◆ WORK REQUIRED ◆
Scan each line of the records for the word "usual" and extract the ones that have it.

◆ EXTRACTED RECORDS ◆
>>>

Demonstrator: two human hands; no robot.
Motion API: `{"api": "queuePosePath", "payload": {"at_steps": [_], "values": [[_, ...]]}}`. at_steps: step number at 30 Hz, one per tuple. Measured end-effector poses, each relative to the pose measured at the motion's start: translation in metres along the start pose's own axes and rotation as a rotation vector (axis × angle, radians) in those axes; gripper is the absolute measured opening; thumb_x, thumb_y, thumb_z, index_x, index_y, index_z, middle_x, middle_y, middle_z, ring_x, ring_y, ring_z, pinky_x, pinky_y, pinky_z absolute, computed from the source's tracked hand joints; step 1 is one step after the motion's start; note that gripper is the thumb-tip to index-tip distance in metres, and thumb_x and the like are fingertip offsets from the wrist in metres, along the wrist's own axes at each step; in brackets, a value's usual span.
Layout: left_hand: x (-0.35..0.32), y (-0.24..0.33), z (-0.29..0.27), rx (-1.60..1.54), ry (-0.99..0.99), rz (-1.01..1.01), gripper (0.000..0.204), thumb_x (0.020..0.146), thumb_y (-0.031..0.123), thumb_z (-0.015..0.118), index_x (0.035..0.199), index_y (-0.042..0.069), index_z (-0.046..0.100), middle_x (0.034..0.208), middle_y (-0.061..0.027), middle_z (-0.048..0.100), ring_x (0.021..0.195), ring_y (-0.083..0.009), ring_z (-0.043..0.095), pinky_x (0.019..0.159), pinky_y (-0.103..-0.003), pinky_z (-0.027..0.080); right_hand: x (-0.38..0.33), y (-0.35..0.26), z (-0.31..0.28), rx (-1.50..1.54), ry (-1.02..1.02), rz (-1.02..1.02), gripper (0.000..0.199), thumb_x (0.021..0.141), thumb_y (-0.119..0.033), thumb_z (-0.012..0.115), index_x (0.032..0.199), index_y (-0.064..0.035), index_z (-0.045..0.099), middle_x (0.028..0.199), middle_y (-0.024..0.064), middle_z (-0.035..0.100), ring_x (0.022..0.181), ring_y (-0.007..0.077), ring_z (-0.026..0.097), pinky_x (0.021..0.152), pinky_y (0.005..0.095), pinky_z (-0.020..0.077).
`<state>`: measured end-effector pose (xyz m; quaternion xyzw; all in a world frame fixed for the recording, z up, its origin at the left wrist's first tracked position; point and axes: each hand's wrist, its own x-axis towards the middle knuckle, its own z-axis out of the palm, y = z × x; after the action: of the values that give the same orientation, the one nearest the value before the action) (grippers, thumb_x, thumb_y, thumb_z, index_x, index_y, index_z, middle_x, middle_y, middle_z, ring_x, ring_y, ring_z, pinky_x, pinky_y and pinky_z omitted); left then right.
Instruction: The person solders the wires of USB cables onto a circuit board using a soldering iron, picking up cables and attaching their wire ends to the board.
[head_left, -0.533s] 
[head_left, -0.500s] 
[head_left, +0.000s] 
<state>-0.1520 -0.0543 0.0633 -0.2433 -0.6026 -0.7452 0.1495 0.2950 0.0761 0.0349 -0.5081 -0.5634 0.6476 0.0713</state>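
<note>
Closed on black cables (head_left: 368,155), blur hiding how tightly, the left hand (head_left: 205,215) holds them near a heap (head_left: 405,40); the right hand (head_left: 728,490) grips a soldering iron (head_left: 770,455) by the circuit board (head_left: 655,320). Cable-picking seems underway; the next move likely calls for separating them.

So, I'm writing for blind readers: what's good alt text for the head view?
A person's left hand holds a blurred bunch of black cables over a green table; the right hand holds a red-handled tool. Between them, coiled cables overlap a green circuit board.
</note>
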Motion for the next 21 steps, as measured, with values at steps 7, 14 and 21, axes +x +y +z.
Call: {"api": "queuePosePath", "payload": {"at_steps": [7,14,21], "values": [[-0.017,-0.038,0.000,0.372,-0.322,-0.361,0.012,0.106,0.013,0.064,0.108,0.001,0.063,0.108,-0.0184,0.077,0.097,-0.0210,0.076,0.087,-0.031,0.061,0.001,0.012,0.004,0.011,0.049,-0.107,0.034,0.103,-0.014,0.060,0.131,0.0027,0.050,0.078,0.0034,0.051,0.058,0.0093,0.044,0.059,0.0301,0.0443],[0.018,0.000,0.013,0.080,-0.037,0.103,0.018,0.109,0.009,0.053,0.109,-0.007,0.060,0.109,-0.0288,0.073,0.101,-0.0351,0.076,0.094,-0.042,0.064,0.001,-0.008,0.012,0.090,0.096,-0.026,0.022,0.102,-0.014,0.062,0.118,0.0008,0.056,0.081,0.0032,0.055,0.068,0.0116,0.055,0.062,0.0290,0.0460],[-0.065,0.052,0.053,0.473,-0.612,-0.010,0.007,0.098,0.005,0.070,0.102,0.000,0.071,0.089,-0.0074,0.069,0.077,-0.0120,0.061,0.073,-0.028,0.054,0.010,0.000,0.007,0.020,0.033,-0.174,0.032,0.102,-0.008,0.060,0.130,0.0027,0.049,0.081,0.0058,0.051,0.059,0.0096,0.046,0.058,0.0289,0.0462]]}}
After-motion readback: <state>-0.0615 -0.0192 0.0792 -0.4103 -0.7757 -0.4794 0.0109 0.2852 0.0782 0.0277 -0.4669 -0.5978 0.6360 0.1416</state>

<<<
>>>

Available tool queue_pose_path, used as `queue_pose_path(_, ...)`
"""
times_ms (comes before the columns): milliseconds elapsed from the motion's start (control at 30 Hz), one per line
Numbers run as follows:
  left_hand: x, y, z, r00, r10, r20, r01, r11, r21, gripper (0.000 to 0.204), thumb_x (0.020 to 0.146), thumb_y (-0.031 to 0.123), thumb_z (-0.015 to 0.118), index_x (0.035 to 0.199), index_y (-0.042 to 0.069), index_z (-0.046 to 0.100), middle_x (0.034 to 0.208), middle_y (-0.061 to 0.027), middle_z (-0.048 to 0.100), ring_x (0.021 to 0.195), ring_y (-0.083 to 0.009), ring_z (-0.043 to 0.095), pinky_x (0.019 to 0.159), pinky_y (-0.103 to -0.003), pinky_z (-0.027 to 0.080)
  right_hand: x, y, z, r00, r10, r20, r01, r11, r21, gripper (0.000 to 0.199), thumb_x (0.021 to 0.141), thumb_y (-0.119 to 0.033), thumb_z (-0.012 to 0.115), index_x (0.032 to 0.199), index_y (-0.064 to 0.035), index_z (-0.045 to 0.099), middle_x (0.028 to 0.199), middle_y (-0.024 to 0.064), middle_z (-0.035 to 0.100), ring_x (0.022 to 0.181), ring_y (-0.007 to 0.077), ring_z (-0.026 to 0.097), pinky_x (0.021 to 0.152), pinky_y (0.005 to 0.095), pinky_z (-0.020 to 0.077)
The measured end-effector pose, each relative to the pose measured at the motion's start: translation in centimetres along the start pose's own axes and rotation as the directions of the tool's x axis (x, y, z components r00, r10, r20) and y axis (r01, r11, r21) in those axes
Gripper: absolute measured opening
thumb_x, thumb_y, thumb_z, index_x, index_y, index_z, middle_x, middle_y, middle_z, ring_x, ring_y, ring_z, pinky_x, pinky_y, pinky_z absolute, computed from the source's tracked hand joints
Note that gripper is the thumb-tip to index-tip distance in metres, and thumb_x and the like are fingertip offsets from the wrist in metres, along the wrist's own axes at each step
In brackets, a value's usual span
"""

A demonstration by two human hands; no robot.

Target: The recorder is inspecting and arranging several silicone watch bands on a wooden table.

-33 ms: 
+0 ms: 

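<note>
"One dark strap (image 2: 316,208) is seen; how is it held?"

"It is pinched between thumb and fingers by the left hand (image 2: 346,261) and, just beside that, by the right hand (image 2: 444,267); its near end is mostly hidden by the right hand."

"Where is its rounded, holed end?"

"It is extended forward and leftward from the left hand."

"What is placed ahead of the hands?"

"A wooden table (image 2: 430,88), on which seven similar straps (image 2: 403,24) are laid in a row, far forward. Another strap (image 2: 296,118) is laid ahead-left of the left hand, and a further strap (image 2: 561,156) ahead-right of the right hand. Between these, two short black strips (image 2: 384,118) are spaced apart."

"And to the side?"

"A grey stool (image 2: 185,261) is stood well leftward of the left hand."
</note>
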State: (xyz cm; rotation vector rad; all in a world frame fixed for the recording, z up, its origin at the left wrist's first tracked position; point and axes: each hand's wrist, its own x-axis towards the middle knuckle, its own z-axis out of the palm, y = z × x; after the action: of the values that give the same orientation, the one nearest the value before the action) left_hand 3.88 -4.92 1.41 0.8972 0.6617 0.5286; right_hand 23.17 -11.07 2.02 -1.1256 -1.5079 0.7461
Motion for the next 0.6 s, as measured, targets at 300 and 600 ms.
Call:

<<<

◆ REPLY ◆
Motion API: `{"api": "queuePosePath", "payload": {"at_steps": [_], "values": [[_, ...]]}}`. at_steps: step number at 30 Hz, one per tuple. Measured end-effector poses, each relative to the pose measured at the motion's start: translation in metres along the start pose's own axes and rotation as a rotation vector (axis × angle, radians) in those axes; gripper is the absolute measured opening; thumb_x, thumb_y, thumb_z, index_x, index_y, index_z, middle_x, middle_y, middle_z, ring_x, ring_y, ring_z, pinky_x, pinky_y, pinky_z absolute, computed from the source's tracked hand joints; step 1 is one step after the motion's start; note that gripper is the thumb-tip to index-tip distance in metres, and thumb_x and the like are fingertip offsets from the wrist in metres, along the wrist's own axes at each step; in brackets, a value's usual span.
In brackets, a value's usual span

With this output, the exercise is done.